— Exercise instructions —
Every line of the listing below is to be repeated exactly; the pictures stay out.

*** Data segment ***

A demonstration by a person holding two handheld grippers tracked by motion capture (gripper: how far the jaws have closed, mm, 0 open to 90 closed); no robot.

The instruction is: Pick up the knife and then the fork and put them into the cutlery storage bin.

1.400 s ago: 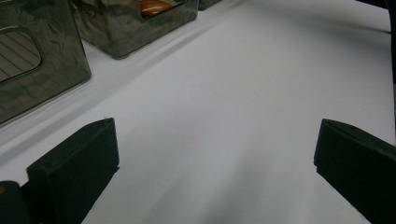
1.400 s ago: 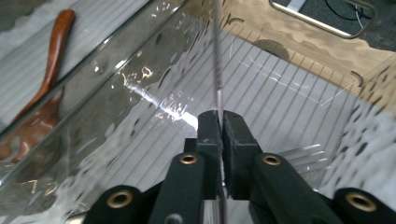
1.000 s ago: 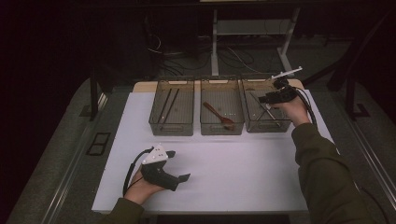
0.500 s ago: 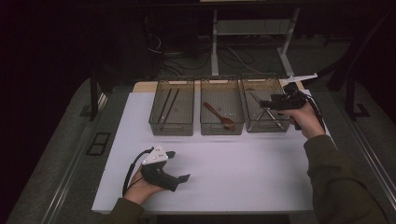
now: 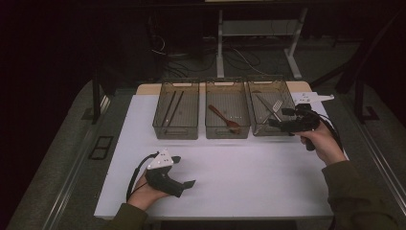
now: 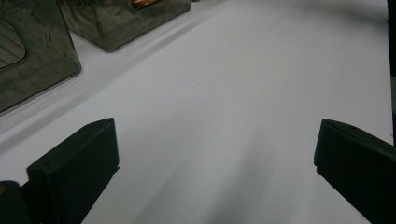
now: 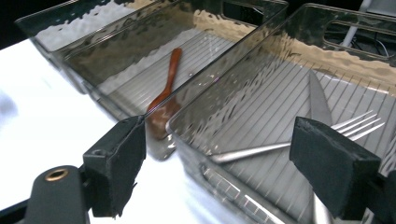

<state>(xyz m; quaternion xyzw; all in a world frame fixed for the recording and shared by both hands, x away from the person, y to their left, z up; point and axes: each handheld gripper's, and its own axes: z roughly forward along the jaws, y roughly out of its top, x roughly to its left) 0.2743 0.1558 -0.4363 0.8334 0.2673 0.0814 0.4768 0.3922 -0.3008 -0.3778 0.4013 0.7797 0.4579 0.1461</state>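
Right gripper withdrew from the bin, fingers just opening, empty.

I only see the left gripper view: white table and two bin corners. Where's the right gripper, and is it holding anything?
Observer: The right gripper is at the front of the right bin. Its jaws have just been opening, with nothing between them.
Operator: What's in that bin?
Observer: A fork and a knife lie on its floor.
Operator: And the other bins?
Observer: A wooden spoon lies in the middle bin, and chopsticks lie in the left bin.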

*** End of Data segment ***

— Solved problem —
A demonstration by a person holding two handheld grippers tracked by motion capture (gripper: how far the jaws have closed, mm, 0 open to 90 closed); no robot.

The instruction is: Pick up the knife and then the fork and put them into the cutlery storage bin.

1.400 s ago: 
1.400 s ago: 
1.000 s ago: 
0.500 s ago: 
now: 
now: 
now: 

<state>(xyz m; quaternion xyzw; all in a world frame fixed for the recording and shared by both hands, x away from the person, y to their left, z up; point and axes: each handheld gripper's, and its own axes: z roughly forward along the jaws, y roughly out of its top, x roughly to its left) 0.2743 0.1558 -0.4363 0.8334 0.2673 0.0814 0.4768 0.3922 -0.3008 -0.3778 0.4013 0.7797 0.4579 0.1461</state>
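Right gripper withdrew from the bin, fingers just opening, empty.

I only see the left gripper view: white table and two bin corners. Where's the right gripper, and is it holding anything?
Observer: The right gripper is at the front of the right bin. Its jaws have just been opening, with nothing between them.
Operator: What's in that bin?
Observer: A fork and a knife lie on its floor.
Operator: And the other bins?
Observer: A wooden spoon lies in the middle bin, and chopsticks lie in the left bin.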

Nothing else remains to be done in this exercise.